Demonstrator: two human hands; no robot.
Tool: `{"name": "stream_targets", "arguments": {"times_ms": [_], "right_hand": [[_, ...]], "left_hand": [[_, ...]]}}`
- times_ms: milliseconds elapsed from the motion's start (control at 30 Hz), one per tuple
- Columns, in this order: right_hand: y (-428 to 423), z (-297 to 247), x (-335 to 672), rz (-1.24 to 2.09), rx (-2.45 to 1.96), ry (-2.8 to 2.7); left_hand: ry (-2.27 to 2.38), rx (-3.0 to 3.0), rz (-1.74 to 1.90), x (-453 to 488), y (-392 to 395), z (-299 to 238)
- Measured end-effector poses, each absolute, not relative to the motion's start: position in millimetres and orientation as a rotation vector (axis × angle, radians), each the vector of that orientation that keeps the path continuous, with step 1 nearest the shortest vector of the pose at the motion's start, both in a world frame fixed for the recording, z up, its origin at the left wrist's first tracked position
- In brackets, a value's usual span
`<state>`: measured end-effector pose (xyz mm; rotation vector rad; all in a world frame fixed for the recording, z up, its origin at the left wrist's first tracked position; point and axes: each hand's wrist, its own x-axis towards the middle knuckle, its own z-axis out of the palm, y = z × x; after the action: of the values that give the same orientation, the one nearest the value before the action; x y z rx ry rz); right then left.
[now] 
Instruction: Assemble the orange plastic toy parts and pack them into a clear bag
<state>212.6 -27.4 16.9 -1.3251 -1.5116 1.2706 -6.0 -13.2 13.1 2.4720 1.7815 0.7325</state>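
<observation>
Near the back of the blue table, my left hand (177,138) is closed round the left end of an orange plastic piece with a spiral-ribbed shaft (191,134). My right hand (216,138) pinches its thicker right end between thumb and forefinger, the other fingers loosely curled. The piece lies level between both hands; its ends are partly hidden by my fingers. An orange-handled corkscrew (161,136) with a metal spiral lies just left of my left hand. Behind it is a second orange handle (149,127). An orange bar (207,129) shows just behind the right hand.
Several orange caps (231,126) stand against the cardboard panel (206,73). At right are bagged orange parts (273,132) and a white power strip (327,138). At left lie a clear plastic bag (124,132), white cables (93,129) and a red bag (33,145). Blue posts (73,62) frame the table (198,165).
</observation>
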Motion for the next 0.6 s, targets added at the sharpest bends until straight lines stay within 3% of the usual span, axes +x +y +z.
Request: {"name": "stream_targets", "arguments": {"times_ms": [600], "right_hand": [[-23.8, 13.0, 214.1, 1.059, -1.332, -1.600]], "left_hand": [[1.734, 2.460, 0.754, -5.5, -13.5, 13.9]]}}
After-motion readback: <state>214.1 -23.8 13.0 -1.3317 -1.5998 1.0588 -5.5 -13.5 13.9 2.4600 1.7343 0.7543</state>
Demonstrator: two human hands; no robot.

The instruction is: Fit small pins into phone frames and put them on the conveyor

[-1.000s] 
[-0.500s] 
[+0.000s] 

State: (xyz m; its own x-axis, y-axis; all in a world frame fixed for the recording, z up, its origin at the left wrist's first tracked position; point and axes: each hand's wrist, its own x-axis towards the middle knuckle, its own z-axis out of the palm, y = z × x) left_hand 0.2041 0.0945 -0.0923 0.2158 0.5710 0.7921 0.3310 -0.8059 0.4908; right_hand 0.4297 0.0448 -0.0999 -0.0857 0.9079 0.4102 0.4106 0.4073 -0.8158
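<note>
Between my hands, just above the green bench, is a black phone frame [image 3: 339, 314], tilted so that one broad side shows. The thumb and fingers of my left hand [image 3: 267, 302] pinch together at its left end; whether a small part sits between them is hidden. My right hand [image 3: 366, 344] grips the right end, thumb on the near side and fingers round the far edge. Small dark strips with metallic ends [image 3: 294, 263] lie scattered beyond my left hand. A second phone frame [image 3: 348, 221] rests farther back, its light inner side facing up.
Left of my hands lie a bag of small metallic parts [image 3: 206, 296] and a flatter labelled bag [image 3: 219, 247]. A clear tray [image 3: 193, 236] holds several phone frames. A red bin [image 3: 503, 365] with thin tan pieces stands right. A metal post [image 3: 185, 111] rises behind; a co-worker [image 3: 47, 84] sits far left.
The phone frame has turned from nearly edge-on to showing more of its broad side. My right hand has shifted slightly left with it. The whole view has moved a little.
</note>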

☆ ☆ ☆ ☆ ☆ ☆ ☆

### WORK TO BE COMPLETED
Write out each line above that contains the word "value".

### SOLVED PROBLEM
- In brackets, a value's usual span
`<state>`: measured end-effector pose (xyz mm; rotation vector rad; all in a world frame fixed for the recording, z up, its origin at the left wrist's first tracked position; point and axes: each hand's wrist, its own x-axis towards the middle knuckle, its own z-axis out of the palm, y = z × x; after the action: of the values that give the same orientation, the one nearest the value before the action; x y z rx ry rz); right then left.

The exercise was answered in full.